How many hyperplanes do you get in the 4D case? I believe I see 68. 12 through 8 points (cutting the 4D cube in half), 32 through 6 points, and 24 through 4 points. I'm using a similar approach to yours, so I'm curious why I'm only seeing 18,432 regions for the 4D case. The number I get for the 5D case is 31,610,880. On Sat, Apr 11, 2020 at 9:08 AM Veit Elser <ve10@cornell.edu> wrote:
This series starts 4, 96, … and does not seem to be in OEIS because of a bound I have on the next element (which is being improved as I write this).

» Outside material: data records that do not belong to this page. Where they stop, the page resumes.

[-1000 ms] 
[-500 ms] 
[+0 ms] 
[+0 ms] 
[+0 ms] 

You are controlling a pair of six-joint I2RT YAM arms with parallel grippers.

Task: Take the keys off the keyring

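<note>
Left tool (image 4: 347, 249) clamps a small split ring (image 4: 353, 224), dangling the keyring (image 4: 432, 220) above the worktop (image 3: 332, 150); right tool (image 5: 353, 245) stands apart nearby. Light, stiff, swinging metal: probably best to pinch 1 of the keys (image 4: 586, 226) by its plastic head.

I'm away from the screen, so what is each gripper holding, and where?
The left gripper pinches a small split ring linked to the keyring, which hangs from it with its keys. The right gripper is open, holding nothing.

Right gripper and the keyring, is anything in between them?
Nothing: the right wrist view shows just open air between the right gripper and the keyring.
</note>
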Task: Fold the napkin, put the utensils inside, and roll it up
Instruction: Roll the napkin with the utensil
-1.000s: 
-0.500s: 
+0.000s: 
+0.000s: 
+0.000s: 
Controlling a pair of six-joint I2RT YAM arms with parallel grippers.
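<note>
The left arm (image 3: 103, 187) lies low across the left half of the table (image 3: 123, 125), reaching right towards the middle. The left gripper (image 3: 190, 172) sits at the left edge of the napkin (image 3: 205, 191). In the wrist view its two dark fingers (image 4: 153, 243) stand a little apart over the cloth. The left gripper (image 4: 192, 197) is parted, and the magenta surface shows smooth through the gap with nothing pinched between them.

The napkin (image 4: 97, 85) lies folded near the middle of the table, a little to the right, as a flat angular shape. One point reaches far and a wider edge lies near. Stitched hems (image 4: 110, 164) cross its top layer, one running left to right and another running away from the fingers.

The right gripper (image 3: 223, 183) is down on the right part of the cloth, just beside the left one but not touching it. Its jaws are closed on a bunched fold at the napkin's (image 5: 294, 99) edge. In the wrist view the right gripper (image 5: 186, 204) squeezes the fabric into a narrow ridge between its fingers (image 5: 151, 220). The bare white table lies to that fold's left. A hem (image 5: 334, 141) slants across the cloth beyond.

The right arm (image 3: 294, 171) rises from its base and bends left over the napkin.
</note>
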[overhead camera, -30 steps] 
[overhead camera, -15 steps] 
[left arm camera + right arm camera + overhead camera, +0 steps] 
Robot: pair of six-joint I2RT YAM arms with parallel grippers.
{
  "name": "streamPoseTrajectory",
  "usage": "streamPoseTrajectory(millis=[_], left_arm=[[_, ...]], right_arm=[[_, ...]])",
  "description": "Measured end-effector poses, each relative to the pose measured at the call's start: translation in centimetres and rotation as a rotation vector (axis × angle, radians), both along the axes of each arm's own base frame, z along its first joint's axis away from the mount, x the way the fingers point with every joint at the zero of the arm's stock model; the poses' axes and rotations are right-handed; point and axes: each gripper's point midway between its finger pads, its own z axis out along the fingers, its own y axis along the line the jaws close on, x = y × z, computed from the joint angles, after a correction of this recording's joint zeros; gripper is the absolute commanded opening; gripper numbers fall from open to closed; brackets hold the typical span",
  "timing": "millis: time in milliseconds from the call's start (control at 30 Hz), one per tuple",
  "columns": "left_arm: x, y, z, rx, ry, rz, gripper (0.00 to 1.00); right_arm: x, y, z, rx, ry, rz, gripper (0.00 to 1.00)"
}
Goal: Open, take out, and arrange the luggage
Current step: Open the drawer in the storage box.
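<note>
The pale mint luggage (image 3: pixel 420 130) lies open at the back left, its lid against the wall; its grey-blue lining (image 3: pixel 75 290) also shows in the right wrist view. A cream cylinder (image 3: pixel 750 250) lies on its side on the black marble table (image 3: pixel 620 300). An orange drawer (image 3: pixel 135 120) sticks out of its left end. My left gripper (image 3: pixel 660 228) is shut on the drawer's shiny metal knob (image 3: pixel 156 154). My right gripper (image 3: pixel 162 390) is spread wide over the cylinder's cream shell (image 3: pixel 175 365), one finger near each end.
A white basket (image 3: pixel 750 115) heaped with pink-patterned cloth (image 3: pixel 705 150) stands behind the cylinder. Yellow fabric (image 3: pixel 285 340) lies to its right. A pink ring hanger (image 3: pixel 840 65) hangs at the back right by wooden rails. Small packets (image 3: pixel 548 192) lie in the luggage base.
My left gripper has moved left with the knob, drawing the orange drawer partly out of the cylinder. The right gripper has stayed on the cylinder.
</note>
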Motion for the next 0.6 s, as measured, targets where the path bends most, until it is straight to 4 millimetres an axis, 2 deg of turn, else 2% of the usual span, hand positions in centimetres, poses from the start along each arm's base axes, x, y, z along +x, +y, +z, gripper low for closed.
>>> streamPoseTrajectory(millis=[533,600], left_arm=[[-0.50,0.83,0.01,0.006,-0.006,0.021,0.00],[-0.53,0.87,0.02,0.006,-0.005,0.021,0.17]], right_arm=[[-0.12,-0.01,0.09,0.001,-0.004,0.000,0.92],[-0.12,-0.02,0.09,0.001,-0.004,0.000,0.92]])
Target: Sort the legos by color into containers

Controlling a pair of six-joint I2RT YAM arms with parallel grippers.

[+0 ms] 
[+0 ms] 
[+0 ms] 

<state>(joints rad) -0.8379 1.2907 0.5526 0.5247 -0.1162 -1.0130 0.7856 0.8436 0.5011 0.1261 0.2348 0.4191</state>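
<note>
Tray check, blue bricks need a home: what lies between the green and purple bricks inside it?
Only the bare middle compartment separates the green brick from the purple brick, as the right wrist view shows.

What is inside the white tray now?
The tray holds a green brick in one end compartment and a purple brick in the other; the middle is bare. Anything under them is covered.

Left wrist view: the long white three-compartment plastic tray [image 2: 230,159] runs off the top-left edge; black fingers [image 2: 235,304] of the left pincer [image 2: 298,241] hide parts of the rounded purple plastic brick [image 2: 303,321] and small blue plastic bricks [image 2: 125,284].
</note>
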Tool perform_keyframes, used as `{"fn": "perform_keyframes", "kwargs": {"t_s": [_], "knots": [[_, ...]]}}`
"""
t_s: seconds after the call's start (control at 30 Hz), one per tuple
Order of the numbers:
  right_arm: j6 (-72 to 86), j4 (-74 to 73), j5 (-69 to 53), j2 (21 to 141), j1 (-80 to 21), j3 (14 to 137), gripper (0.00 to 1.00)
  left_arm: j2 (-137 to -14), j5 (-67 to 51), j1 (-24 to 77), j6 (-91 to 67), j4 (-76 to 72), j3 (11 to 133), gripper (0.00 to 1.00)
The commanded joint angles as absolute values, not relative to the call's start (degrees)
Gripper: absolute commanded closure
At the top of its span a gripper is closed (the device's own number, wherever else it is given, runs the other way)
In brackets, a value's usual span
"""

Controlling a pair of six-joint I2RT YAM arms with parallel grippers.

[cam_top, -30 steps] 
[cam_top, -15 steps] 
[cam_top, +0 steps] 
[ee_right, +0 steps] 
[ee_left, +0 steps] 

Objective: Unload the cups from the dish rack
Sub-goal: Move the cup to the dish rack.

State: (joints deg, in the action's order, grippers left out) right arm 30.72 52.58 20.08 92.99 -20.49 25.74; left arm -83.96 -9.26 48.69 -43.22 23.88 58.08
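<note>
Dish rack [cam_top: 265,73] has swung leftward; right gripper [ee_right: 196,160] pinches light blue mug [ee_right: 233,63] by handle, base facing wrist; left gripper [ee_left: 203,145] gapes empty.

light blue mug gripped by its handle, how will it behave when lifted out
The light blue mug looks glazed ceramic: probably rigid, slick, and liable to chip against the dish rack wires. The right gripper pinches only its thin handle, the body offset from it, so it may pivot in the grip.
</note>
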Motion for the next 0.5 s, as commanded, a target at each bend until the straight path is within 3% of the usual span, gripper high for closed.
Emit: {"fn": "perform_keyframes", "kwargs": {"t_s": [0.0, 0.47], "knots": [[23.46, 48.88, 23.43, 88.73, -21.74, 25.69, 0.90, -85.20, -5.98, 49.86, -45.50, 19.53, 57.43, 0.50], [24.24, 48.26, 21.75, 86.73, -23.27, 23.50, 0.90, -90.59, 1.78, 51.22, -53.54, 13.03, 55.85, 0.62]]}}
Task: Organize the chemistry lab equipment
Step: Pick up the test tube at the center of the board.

Consider an interior point of one of these regions: a d-tuple of real numbers between 0 and 1. If we re-order the d-tuple we get a different region because there are planes that distinguish the order of any consecutive pair of numbers in the d-tuple. We may therefore count the number of regions for a particular ordering and multiply by d!.
Using Mathematica I generate random sorted d-tuples and assign them a binary code giving the side of each of the hyperplanes. Whenever a new code is found it is appended to the codebook of regions. Initially the codebook grows rapidly, and then, mercifully, the “curve flattens”.
Reduced by d! the series starts 2, 16, … Right now the next number is at least 23450, with Mathematica discovering new “cases” at a rate of 21/10^5. Any guesses — insights? — where it will end?
-Veit
On Apr 10, 2020, at 9:59 PM, Neil Sloane <njasloane@gmail.com> wrote:
Take a unit square and cut along the lines joining any two vertices. This cuts the square into 4 pieces.
Now take a unit cube and make plane cuts though any three vertices: how many pieces are produced? (I don't know)
Same question for a unit d-dimensional cube, where the cuts are along hyperplanes through any d vertices.